1. The Primary Benefits of TinkerPop3

TinkerPop3 is a massive body of code that is light years ahead of TinkerPop2 and TinkerPop1. I am thankful that DataStax gave me the opportunity to focus full-time on TinkerPop3 for three straight years. Moreover, I am beyond ecstatic that that I was able to work day in and day out with Stephen and Kuppitz. Our collaborations have birthed some beautiful ideas. A technical write up of the key features of TinkerPop3 is provided at https://arxiv.org/abs/1508.03843. Of particular import are the following developments:

a. The Gremlin virtual machine
- the idea that there is a language agnostic bytecode that any query/programming language can compile to.
- the idea that the virtual machine can interact with any graph database.
- the idea that the virtual machine can be executed by any data processor.
b. The Gremlin language
- a delightfully expressive, self-consistent fluent-style query language.
- the idea that Gremlin can be embedded in (hosted by) any programming language that supports function concatenation and nesting.

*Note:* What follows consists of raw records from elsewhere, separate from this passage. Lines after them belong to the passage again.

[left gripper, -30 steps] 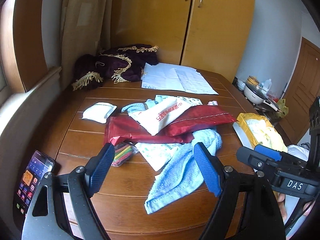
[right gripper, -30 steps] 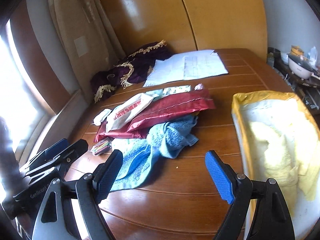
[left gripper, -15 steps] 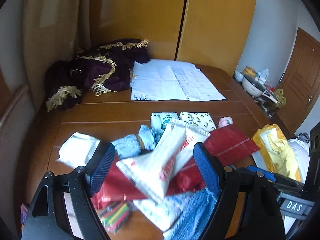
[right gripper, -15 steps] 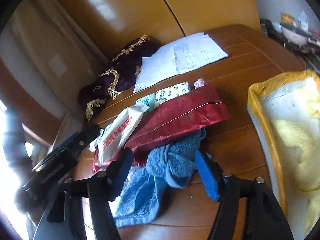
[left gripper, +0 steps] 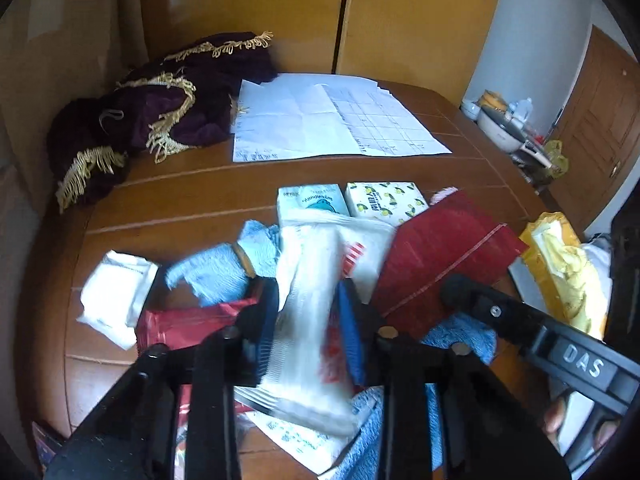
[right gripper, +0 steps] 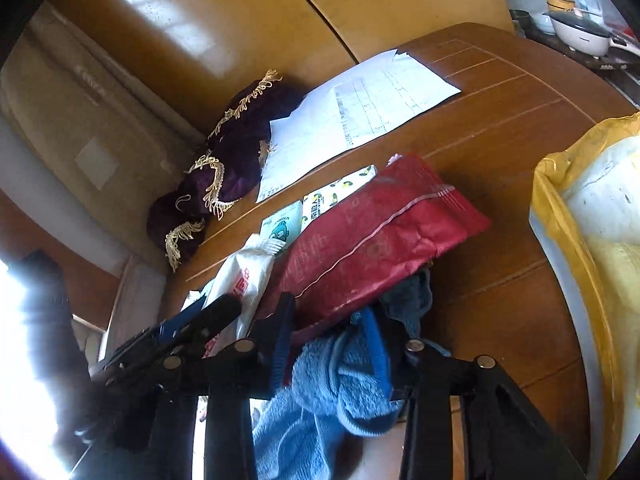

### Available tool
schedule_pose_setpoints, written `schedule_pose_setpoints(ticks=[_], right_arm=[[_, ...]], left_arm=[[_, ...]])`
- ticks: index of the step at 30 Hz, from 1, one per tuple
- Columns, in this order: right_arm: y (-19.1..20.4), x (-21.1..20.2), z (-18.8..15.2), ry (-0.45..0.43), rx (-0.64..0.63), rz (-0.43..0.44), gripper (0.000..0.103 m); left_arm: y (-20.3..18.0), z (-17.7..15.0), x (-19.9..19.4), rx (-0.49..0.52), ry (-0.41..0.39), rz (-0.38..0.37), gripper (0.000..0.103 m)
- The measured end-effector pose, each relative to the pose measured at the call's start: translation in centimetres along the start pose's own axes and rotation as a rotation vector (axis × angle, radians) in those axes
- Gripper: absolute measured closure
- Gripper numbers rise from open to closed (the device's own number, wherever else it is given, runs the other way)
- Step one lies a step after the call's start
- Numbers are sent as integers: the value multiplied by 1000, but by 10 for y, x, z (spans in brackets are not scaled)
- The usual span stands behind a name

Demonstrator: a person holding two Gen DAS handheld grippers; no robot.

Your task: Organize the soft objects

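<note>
left wrist: left gripper [left gripper: 308,320] jaws clamp white packet [left gripper: 308,300].

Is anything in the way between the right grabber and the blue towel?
No. The right gripper has its fingers already around a bunched fold of the blue towel. The red packet lies on the towel's far part, so that may drag.

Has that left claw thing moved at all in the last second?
Yes. The left gripper has gone forward across the table toward the wardrobe, and its fingers have closed on the white packet.
</note>
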State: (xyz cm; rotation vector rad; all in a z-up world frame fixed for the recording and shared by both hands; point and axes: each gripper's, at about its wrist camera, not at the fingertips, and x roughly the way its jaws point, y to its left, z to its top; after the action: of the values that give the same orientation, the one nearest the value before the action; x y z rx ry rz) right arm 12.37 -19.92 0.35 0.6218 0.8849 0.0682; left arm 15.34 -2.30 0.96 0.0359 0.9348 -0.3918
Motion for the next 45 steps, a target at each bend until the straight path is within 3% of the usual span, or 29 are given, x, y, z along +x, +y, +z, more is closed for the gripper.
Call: schedule_pose_setpoints(ticks=[10,14,23,32,38,45], right_arm=[[1,14,3,9,39,34,63],[1,14,2,-18,39,30,78],[19,-49,-13,-159,-78,82,89],[17,-76,-35,-105,-167,162,90],[14,-110,-49,-117,-227,181,90],[-5,-150,-50,-139,-260,164,90]], left_arm=[[6,-15,-10,-98,-40,-42,87],[7,-19,-16,-114,-59,-45,88],[5,-38,-57,-169,-153,-49,89],[-7,-64,-78,-194,-167,-65,89],[-14,-71,-96,-209,-185,-102,89],[-55,-65,-114,-152,-210,-162,89]])
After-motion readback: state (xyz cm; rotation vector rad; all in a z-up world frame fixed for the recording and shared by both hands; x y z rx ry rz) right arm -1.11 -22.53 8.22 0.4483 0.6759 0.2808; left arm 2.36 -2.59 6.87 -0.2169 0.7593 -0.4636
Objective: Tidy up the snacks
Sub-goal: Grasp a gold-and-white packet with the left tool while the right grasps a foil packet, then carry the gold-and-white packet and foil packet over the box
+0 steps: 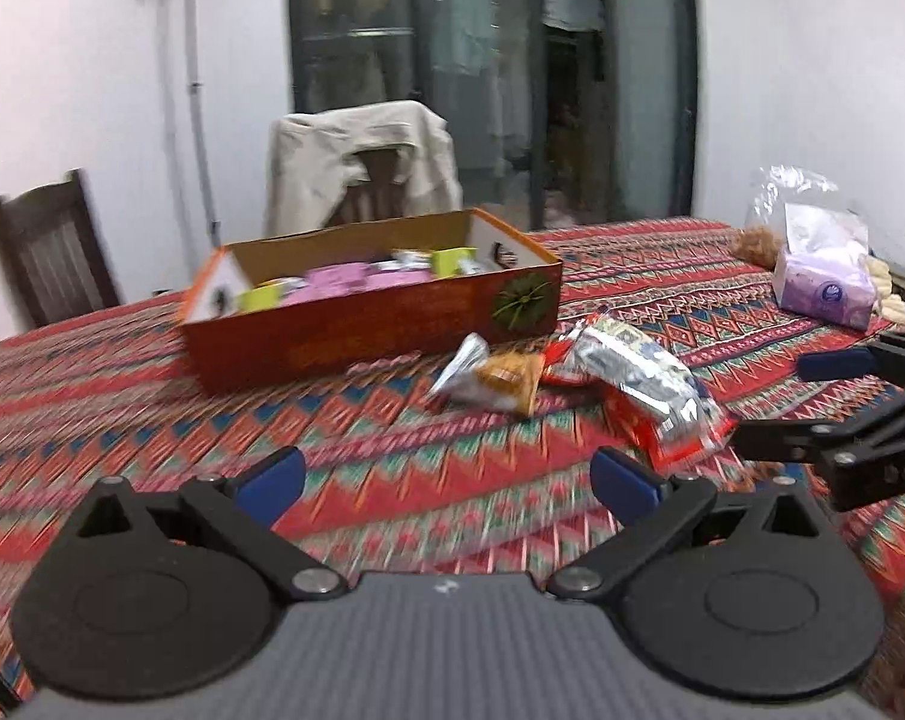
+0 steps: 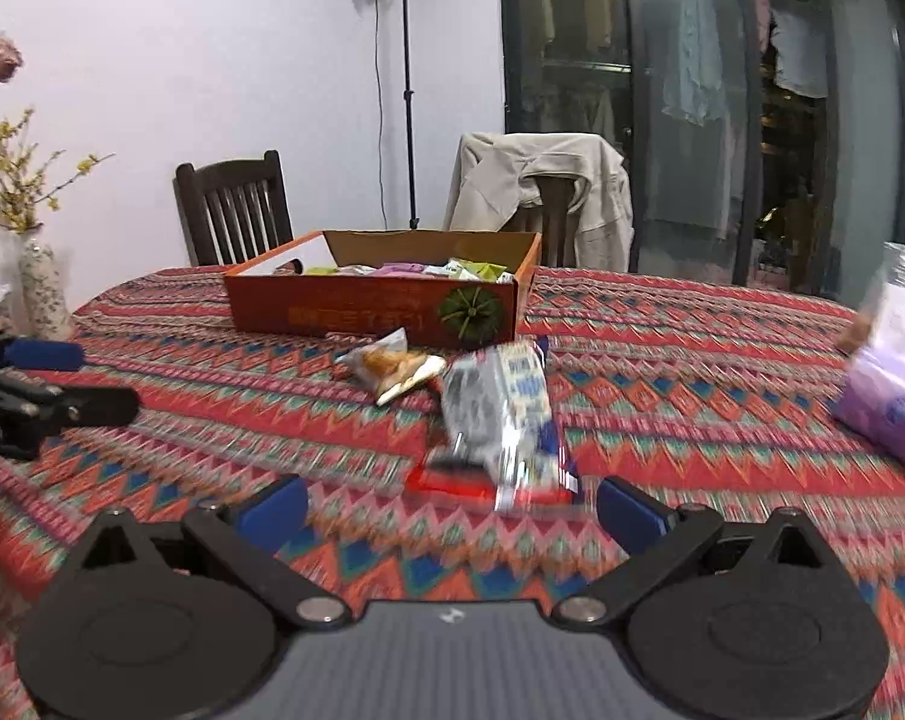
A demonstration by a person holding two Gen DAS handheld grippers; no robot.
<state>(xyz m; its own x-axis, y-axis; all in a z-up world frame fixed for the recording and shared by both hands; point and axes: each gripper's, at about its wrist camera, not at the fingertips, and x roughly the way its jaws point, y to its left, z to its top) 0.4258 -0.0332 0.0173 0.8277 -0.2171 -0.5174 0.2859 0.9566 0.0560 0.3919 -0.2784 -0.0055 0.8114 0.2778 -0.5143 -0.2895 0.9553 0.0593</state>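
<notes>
Hovering over tablecloth (image 1: pixel 152 396): left gripper (image 1: pixel 446 480) spread wide, empty; right gripper (image 2: pixel 449 507) likewise, near silver packet (image 2: pixel 500 414).

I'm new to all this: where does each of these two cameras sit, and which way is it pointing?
Left wrist: on the left gripper, facing the orange box across the table; own open fingers show, right gripper at right.
Right wrist: on the right gripper, facing the silver snack packet; own open fingers show.
Shared: box, snacks, draped chair.

Location: home dining room. Indicators: patterned tablecloth (image 2: pixel 662 396) on desk, wooden chair (image 2: pixel 233 210), jacket (image 2: pixel 542 180) over a chair, vase (image 2: pixel 43 291), hanging clothes (image 2: pixel 692 78) behind glass doors.
</notes>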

2. The Primary Benefits of TinkerPop4

When writing the TinkerPop4 paper with Stephen at the end of last year (https://zenodo.org/record/1476234), two key proposals were made:

1. Remove the structure API: graph providers simply need to implement custom V(), out(), property(), etc. steps. 
- Thus, there will be no more graph.vertex(), vertex.outEdges(), edge.properties(), etc.
- The only way to interact with the graph is via Gremlin.
2. Easily support any data processor: the OLTP/OLAP distinction will blur as we make it easier for other data processors to integrate with TinkerPop.
- Example data processors include Akka, Kafka, Flink, Spark, Apex, JavaRX, Storm, etc.
- Gremlin is a data flow language and any data flow/stream processor should be able to naturally execute it. 

3. Data Agnosticism in TinkerPop4

In this section, I want to discuss a potential future that is a radical re-thinking of TinkerPop4 and, ultimately, what Apache TinkerPop could mean to the data community as a whole.

One late fall night I was circumnavigating Isla Espiritu Santo and it dawned on me that Gremlin has a natural algebraic representation. With further thought, I realized that this algebraic structure is a ring. With even further thought, I realized that this ring has nothing to do with graphs, but in fact, is data structure agnostic. The ring simply describes how data flows through functions. This swath of ideas led to the development of the stream ring theory:  https://zenodo.org/record/2565243. The article’s algebra nicely describes Gremlin, but interestingly enough, the paper does not discuss “graphs.” Since writing it, I have consider this paper “the death of Gremlin” and “the birth of Gremlin.”

Since day 1, TinkerPop has been focused on providing the graph community a provider agnostic query language. However, I no longer see “graph” as the most important aspect of TinkerPop. For instance, there are very few steps in the Gremlin language that are graph specific. These include: V(), out(), in(), outE(), property(), inV(), etc. The other steps in Gremlin are data structure agnostic. For example: select(), where(), match(), as(), sack(), repeat(), project(), is(), math(), choose(), coalesce(), group(), etc.

Now, after the development of the stream ring algebra, I believe that Gremlin is poised to break out of its graph shell and become a universal query language and virtual machine that supports:

1. Any query language: any query language can compile to its bytecode.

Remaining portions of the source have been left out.